前回二〇〇一年の検定時の歴史教科書でひめゆり学徒隊を「勇敢に戦った」と紹介し、戦争を美化する表現が批判された扶桑社版の教科書は、こうした内容を削除した。
しかし、沖縄戦の記述を二行強(六十四字)にとどめるなど、沖縄関連の内容を簡略化。死者数の記述では「日本軍の死者約九万四千人、一般住民の死者も約九万四千人を出す」とし、兵士と一般住民の死者数を八社で唯一、同数と扱った。
歴史教科書の沖縄戦の記述では、前回の検定で八社のうち五社が住民虐殺に触れていたが、今回は二社。県民の死者数が軍人を上回ったという沖縄戦の特徴についても、正確に表現したのは二社にとどまった。
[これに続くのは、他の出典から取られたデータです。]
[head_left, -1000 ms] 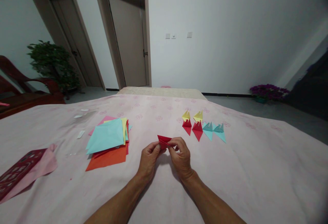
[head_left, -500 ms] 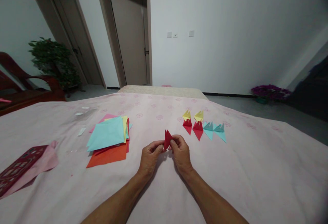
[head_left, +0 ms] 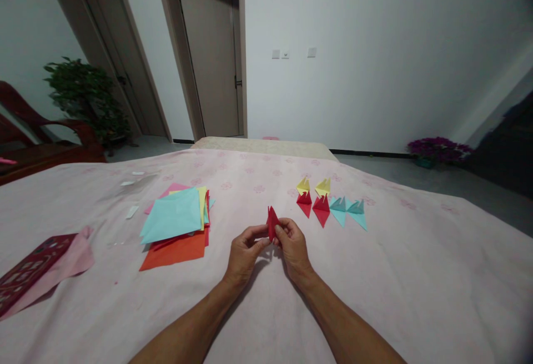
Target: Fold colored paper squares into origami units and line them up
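Between my two hands, a little above the pink cloth (head_left: pixel 266 319), a small folded red paper (head_left: pixel 272 224) stands upright with its points toward the top. My left hand (head_left: pixel 245 250) pinches its left lower side between thumb and fingers. On the other side, my right hand (head_left: pixel 293 243) grips the paper with the thumb in front and the fingers behind, partly hidden. To the right lie folded paper cranes in pairs: yellow ones (head_left: pixel 323 187), red ones (head_left: pixel 321 211) and light blue ones (head_left: pixel 356 213).
Left of my hands is a stack of coloured paper sheets (head_left: pixel 172 217), light blue on top and orange below. Clear plastic wrapping (head_left: pixel 139 183) lies behind it. A dark red patterned packet (head_left: pixel 35 269) rests on pink fabric at the far left. A door (head_left: pixel 210 59) stands beyond the table.
The red paper has turned slightly, and its layers now show a little apart at the top. My left fingers have shifted along its edge; both hands stay in nearly the same place.
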A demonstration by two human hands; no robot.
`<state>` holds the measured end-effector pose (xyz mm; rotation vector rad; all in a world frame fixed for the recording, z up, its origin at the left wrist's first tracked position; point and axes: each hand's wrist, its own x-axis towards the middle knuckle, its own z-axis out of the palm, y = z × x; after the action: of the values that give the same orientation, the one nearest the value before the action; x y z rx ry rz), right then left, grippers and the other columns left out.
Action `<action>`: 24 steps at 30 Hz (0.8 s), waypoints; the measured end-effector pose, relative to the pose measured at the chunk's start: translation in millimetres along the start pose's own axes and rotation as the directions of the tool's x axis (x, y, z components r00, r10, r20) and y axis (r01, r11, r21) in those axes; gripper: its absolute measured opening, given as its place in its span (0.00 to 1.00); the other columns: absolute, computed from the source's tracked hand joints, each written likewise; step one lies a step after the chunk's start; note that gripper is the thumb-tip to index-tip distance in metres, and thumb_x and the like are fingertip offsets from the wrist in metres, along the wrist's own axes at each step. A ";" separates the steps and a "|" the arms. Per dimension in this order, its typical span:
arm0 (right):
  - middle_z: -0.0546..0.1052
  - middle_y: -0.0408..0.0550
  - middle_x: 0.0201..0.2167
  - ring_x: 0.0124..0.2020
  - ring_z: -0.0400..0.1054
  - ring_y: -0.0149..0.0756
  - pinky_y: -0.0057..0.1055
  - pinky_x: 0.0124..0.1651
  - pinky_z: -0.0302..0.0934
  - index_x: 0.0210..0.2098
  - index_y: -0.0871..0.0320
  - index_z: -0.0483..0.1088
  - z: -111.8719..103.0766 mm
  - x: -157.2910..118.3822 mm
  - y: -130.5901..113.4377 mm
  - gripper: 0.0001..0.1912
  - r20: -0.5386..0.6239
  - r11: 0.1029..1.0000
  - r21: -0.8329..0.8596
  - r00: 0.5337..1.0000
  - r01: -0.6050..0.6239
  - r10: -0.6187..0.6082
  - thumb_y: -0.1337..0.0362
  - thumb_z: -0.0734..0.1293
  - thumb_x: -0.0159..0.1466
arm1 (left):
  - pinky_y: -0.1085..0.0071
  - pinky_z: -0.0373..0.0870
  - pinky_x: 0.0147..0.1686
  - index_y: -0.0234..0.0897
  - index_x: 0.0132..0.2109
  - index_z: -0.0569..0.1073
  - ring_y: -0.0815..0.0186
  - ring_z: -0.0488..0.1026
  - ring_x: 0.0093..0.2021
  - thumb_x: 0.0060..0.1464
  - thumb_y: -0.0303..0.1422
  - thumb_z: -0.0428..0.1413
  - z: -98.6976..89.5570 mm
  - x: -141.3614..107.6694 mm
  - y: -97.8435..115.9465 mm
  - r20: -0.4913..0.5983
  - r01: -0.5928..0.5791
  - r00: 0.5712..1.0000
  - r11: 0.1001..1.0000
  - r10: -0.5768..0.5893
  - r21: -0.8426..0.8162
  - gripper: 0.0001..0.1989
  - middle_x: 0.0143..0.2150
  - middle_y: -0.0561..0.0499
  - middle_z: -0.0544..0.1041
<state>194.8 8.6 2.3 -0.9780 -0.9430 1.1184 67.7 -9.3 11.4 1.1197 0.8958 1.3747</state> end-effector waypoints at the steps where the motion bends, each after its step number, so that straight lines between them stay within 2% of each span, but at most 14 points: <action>1: 0.69 0.38 0.21 0.21 0.60 0.27 0.25 0.24 0.55 0.35 0.57 0.70 -0.1 0.1 0.2 0.12 0.002 1.000 0.006 1.000 -0.006 0.006 0.57 0.70 0.56 | 0.64 0.73 0.46 0.35 0.45 0.81 0.58 0.78 0.43 0.48 0.32 0.65 -0.2 0.2 -0.3 -0.003 0.002 1.000 1.000 -0.002 0.007 0.15 0.43 0.43 0.82; 4: 0.69 0.37 0.20 0.20 0.59 0.27 0.24 0.23 0.53 0.35 0.58 0.70 -0.2 0.3 1.1 0.12 0.011 0.999 0.023 1.000 -0.027 0.027 0.57 0.71 0.56 | 0.64 0.74 0.44 0.35 0.43 0.81 0.59 0.78 0.41 0.48 0.32 0.65 -0.9 0.8 -1.4 -0.012 0.007 1.000 1.000 -0.006 0.027 0.14 0.41 0.44 0.82; 12: 0.69 0.37 0.20 0.20 0.59 0.26 0.23 0.22 0.52 0.36 0.58 0.70 -1.1 0.2 3.3 0.14 0.001 0.999 0.045 1.000 -0.029 0.029 0.57 0.72 0.56 | 0.65 0.73 0.45 0.35 0.45 0.80 0.58 0.77 0.44 0.50 0.33 0.65 -1.6 -0.2 -3.9 0.015 -0.032 0.999 0.997 0.031 0.069 0.14 0.44 0.43 0.81; 16: 0.69 0.37 0.19 0.20 0.59 0.26 0.23 0.22 0.51 0.36 0.59 0.70 -2.2 1.8 5.6 0.14 -0.005 0.999 0.037 1.000 -0.025 0.025 0.56 0.72 0.56 | 0.66 0.72 0.44 0.35 0.46 0.79 0.61 0.77 0.42 0.53 0.35 0.62 -1.4 -1.6 -4.8 0.017 -0.037 0.999 0.994 0.036 0.103 0.14 0.44 0.44 0.81; 20: 0.68 0.37 0.20 0.20 0.58 0.26 0.23 0.22 0.51 0.36 0.58 0.70 -2.6 1.8 8.1 0.14 -0.003 0.999 0.029 1.000 -0.025 0.026 0.56 0.71 0.56 | 0.67 0.72 0.40 0.34 0.47 0.77 0.63 0.76 0.38 0.57 0.36 0.58 -1.6 -3.0 -5.1 -0.008 -0.043 0.999 0.991 0.045 0.129 0.14 0.41 0.45 0.81; 24: 0.71 0.39 0.23 0.22 0.60 0.27 0.25 0.25 0.54 0.36 0.58 0.71 -1.7 -2.0 7.4 0.11 0.053 1.000 -0.005 0.999 0.011 -0.011 0.58 0.70 0.58 | 0.67 0.71 0.42 0.33 0.45 0.76 0.62 0.76 0.40 0.56 0.35 0.59 -2.5 -1.8 -6.9 -0.049 -0.071 0.996 0.986 0.079 0.151 0.12 0.41 0.45 0.80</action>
<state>194.1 7.6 -5.4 -0.9497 -0.9934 1.1380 67.1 -10.0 3.9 1.2445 1.0186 1.4245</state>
一九五二年四月のサンフランシスコ講和条約発効で、沖縄が本土から切り離されたことに言及していない教科書も一社あった。
日米安保体制や基地問題への言及がある公民教科書では、沖縄に全国の基地の75%が集中している実態を四社が紹介。「冷戦後の課題」という特集で、沖縄の基地負担について「本土全体で受け入れる努力が大切だ」と記述した会社もあった。
一方で沖縄の基地問題に全く言及しない教科書も三社あった。
日米安全保障条約については「沖縄などでは米軍基地を維持しつづける理由も問い直されている」(清水書院)とする会社がある一方、「わが国だけでなく東アジア地域の平和と安全の維持に大きな役割を果たしている」(扶桑社)として、安保条約下での日米協力に伴う沖縄の基地負担を是認するような表現も見られた。
研究者ら風化を危惧/実態を隠す意図・責任あいまいに
沖縄戦に関する記述の削減が目立った中学校の歴史教科書。教科書に詳しい研究者らは「戦争責任をあいまいにしようとしている」「沖縄戦の実態を消そうとするもの」と批判した。
高校日本史の副読本「琉球・沖縄史」著者で、中学校歴史の副読本「沖縄県の歴史と文化」を監修した高校教諭の新城俊昭さんは「住民虐殺は沖縄戦の特徴であり、記述が削られていることに危惧の念を感じる。沖縄戦研究の新しい成果を取り入れる工夫がほしかった」と教科書における“風化”を懸念する。
「今年は戦後六十周年で十五年戦争とは何だったのかを問い直すべき時期だが、戦争責任をあいまいにしようとしている姿勢がうかがえる」と危機感を募らせた。
現場の教師に対しては「教科書を補完する工夫をしないといけない」と指摘。「教科書を作る側に、沖縄からもっと意見を発信すべきではないか」との考えも示した。
教科書の編集者を三十年間務めた沖縄平和ネットワーク学習部会長の鈴木龍治さん(68)は「新しい歴史教科書をつくる会のキャンペーンなどで各社が教育委員会の動向に敏感になり、波風を立てる記述を避けるようになった」と分析。「採択されなければ元も子もないという意識がどうしても働く」と指摘した。
兵士と一般住民の死者数を同数とした教科書については、「国が有事法制の整備を進める中で、兵士が住民を盾に使った実態を消したいという意思の表れだ」と批判した。